The strong offensive performance came behind a new starting five along the offensive line. Right tackle Dalton Wagner missed the game with a finger injury that required surgery two days later.
“He played with that finger jacked up for a while,” Pittman said. “He had a hard time getting it back in place and then I said, ‘That’s it. We’re not doing this anymore. We’ve got to get it fixed.’
“You’ve always got to think about the kid first and then the team second. You have to think about the health of the individual first, and then you think about who you’re getting ready to play. We did the right thing there with Wags. I don’t know how long he’ll be out but he’ll get back, and it’s just a bad deal for him because he’s such a competitive kid and the team counts on him.
“We operate that on a Saturday we’re going to put who we have out there and coach them up well enough to win the game. Sometimes it doesn’t happen but everybody in that room believes it’s going to.”

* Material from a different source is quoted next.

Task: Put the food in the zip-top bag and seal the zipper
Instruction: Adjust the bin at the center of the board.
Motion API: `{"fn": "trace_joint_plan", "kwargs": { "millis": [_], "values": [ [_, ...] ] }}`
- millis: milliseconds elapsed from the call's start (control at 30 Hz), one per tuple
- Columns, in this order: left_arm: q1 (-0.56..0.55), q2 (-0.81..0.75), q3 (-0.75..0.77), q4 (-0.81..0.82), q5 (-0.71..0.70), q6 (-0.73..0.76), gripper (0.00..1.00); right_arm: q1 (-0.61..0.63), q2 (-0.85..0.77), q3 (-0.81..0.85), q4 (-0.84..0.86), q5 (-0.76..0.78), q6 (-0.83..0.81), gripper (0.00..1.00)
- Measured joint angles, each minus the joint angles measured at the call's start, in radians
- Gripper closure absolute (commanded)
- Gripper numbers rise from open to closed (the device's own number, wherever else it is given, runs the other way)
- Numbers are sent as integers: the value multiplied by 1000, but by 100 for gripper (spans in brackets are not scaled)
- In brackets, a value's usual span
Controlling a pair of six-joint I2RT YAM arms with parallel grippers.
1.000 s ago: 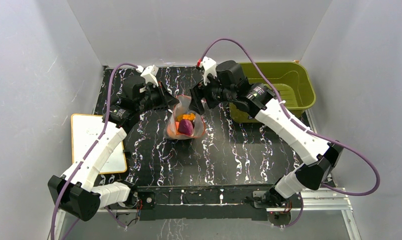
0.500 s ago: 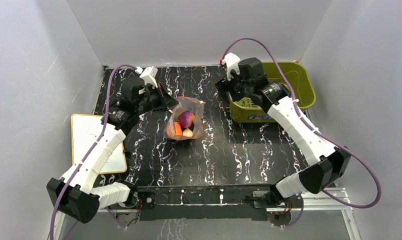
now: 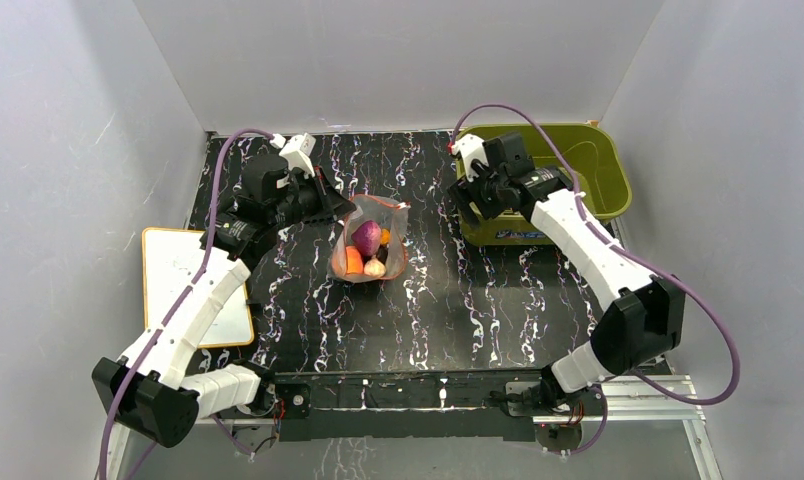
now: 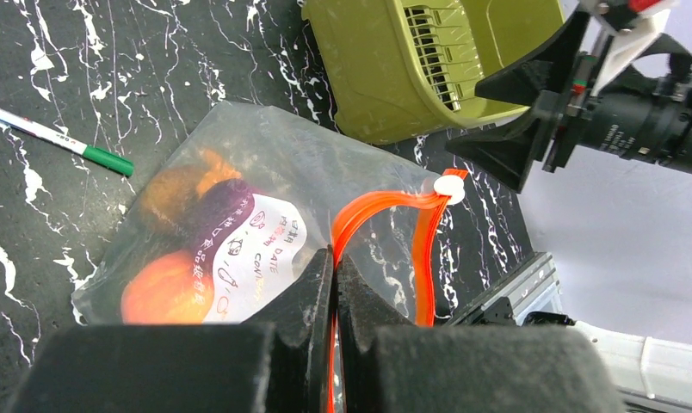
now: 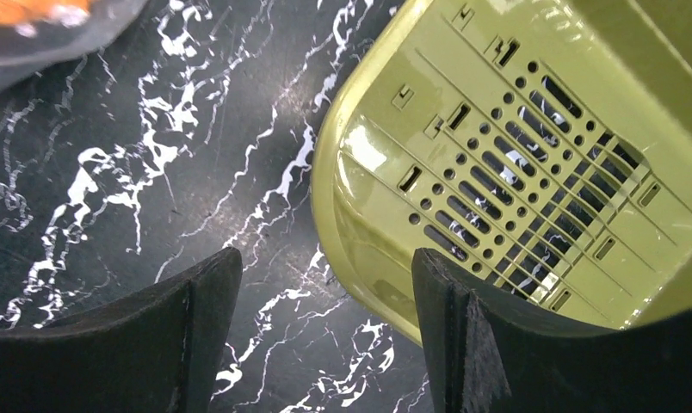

Pittman acknowledged the Razorbacks “have to play better on defense,” which includes better tackling and doing a better job of setting the edge along the line of scrimmage. Ole Miss totaled 610 yards against Arkansas and scored three touchdowns of longer than 50 yards.
“If you look at where we were against Texas and Texas A&M, our defense was great, and then the last two weeks hasn’t quite been as good,” Pittman said. “But we can fix that because we’ve got the same kids. We can fix that and we will. We’ve done a nice job of getting off the field on third down. The problem with Ole Miss is they were converting fourth downs.”
Pittman said it has been important for the team to have strong leadership this week.
“They look at you like how are you going to react to this situation,” Pittman said, “and you better react as a grown man and figure out what you can do better.”
Pittman said the team practiced indoors Wednesday as heavy rains passed through Fayetteville. He said he took it easy on the team at the end of practice and cut the number of tempo and red-zone reps in half.
“That’s like a Christmas for them,” Pittman said.
Much to Pittman's liking, cooler weather is expected later in the week and the high temperature Saturday is expected to be in the mid-60s.
“That’s the one thing about the preseason and all the way up to Game 6 was the heat,” Pittman said. “We couldn’t get away from it. We certainly did this week. It’s been good.”